- _TO DO_
Say how many lines in the data below contain the word "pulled", and give no other text.

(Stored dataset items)
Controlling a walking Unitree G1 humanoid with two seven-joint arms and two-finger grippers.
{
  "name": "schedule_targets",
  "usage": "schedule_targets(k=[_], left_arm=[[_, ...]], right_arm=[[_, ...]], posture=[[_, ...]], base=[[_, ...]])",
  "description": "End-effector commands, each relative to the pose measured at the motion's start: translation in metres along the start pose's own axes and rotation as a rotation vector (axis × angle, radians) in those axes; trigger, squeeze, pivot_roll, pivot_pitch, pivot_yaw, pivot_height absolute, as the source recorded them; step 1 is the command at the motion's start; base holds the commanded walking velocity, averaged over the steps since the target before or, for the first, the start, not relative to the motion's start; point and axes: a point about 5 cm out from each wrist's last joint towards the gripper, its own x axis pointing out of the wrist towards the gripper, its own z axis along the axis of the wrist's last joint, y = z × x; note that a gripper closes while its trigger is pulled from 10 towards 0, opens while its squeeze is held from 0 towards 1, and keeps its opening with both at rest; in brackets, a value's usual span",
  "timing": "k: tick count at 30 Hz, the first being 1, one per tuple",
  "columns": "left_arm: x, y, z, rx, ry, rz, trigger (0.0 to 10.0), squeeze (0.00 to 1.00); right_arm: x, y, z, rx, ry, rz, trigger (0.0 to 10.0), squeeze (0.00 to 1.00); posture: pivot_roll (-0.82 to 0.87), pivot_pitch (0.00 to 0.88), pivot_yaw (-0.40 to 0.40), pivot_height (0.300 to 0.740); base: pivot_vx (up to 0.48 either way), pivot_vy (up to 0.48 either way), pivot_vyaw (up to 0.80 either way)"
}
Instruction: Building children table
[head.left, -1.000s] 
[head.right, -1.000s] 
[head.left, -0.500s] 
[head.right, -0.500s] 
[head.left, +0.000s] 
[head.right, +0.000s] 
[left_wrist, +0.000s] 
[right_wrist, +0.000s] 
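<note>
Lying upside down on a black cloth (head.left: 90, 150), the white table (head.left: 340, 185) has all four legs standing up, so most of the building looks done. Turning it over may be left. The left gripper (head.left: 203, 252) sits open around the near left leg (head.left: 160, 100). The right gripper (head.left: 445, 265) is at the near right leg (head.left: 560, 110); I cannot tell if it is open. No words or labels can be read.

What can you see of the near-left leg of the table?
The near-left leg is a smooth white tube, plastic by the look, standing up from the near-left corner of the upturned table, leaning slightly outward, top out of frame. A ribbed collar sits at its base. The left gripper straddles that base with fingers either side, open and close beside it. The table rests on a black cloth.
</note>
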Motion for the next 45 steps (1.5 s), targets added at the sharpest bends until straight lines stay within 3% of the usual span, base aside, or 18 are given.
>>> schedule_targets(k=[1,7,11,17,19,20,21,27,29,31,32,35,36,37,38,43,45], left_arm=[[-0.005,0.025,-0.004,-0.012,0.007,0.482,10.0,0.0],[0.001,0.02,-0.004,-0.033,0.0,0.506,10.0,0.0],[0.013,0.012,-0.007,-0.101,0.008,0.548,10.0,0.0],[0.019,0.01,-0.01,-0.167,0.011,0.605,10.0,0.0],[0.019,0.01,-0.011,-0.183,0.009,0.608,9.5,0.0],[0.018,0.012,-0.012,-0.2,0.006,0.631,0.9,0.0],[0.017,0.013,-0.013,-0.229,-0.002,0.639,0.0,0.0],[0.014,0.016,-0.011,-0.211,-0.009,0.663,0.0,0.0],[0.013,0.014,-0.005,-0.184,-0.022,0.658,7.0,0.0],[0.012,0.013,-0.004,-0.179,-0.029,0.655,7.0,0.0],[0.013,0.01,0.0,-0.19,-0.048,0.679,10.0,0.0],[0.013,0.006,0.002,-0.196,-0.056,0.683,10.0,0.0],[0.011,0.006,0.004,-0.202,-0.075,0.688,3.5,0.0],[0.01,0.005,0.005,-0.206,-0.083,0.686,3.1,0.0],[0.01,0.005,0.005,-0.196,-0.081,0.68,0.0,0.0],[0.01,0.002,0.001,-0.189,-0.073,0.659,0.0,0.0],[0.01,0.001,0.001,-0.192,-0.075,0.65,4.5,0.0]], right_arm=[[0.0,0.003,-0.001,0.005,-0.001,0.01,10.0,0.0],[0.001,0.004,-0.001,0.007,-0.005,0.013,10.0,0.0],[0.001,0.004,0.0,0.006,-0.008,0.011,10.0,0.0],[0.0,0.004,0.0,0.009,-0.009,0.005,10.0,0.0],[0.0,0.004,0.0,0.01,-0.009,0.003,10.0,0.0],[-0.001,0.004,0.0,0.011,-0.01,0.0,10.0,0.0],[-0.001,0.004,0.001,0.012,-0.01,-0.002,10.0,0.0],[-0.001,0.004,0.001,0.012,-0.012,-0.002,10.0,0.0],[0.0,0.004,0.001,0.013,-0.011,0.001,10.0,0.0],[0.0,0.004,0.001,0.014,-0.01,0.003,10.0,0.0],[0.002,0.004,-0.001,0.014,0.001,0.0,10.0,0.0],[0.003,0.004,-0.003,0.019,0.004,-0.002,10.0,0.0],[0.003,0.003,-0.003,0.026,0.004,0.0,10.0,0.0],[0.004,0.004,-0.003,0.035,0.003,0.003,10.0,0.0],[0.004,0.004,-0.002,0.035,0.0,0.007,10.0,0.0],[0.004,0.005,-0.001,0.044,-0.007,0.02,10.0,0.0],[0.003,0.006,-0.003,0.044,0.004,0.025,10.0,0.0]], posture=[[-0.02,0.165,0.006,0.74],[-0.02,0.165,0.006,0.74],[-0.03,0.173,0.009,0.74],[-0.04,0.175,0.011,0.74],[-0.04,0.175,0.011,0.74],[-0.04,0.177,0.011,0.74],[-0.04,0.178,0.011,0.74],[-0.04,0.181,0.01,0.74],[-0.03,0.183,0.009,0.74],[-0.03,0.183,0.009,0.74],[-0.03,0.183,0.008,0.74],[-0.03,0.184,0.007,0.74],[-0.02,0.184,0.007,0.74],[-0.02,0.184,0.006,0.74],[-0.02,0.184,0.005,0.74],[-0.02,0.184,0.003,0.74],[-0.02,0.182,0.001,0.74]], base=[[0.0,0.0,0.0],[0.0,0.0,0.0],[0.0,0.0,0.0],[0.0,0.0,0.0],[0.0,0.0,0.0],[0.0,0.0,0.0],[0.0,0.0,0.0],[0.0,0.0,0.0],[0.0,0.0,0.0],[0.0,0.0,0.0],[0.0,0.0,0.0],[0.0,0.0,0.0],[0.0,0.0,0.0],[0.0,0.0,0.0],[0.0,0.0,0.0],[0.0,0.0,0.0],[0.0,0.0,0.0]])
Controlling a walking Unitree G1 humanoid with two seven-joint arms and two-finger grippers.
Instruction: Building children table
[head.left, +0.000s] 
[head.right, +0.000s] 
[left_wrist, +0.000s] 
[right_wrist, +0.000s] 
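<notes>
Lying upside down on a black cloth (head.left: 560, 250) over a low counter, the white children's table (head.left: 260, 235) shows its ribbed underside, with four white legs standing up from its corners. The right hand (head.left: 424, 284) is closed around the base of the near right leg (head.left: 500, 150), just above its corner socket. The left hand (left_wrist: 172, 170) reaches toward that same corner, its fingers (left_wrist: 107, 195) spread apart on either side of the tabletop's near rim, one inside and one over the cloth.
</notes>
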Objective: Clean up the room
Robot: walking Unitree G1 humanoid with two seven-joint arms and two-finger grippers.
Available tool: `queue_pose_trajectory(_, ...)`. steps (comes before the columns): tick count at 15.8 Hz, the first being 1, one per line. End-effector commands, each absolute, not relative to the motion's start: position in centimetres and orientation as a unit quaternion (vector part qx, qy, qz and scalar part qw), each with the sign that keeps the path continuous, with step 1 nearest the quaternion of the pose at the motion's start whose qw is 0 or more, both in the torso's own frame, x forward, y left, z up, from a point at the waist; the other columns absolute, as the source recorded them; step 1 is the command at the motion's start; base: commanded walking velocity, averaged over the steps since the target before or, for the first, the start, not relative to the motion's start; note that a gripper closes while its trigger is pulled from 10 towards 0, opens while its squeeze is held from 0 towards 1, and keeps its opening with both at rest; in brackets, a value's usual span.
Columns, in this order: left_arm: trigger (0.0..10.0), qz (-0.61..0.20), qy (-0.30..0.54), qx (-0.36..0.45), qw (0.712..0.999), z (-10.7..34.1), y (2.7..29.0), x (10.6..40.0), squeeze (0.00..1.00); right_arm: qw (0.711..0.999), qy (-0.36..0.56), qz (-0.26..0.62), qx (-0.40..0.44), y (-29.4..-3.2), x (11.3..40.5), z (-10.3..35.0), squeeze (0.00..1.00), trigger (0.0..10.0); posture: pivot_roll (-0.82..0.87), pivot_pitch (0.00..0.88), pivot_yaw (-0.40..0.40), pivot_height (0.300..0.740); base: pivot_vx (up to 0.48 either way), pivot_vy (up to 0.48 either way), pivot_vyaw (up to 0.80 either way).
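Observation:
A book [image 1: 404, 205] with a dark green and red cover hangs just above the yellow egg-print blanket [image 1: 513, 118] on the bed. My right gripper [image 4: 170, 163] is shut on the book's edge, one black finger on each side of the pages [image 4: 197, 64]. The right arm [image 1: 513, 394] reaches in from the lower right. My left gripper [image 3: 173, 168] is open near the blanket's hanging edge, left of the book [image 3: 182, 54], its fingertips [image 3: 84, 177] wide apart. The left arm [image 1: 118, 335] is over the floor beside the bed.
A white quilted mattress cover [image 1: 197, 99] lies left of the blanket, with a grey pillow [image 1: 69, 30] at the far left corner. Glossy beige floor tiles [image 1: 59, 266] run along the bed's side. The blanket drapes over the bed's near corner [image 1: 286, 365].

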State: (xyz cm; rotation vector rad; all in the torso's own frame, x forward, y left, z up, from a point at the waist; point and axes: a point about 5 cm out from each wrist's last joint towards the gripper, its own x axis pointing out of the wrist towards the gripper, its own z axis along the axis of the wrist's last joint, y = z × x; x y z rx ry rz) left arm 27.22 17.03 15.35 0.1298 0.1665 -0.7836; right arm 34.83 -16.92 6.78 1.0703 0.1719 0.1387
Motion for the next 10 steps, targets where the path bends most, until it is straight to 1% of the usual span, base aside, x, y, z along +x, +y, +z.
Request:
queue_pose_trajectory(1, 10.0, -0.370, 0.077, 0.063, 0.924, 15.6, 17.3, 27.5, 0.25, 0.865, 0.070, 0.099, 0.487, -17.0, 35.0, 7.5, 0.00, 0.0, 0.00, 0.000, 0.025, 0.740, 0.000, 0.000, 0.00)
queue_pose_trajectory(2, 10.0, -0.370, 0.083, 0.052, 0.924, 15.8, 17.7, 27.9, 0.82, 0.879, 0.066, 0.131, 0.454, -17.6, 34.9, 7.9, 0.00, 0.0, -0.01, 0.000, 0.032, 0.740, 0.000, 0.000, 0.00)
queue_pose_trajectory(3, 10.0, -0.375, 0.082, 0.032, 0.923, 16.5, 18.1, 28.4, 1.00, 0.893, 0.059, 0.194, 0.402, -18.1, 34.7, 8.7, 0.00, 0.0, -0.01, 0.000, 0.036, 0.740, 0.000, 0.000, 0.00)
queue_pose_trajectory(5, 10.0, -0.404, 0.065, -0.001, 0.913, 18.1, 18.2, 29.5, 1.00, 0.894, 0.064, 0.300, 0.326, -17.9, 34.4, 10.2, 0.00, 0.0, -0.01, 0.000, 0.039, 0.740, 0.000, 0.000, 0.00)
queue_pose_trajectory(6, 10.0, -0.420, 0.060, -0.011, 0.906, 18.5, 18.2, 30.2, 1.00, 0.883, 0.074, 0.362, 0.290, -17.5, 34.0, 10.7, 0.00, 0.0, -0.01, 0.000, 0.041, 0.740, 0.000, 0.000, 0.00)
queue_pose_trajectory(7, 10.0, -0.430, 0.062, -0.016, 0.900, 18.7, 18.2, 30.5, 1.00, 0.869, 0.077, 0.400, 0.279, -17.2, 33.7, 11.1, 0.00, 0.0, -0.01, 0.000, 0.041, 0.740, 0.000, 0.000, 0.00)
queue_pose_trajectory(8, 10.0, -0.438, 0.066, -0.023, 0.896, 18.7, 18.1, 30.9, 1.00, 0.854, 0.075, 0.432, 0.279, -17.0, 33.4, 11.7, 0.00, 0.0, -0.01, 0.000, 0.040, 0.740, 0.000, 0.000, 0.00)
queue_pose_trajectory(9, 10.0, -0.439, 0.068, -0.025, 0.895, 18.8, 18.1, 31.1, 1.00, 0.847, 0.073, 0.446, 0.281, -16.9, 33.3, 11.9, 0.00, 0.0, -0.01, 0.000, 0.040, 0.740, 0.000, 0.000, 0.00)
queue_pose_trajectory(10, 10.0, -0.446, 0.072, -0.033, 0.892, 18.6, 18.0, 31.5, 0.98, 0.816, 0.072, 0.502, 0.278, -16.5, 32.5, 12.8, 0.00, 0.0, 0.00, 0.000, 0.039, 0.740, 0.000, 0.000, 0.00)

- _ANSWER FOR THIS EXERCISE_
2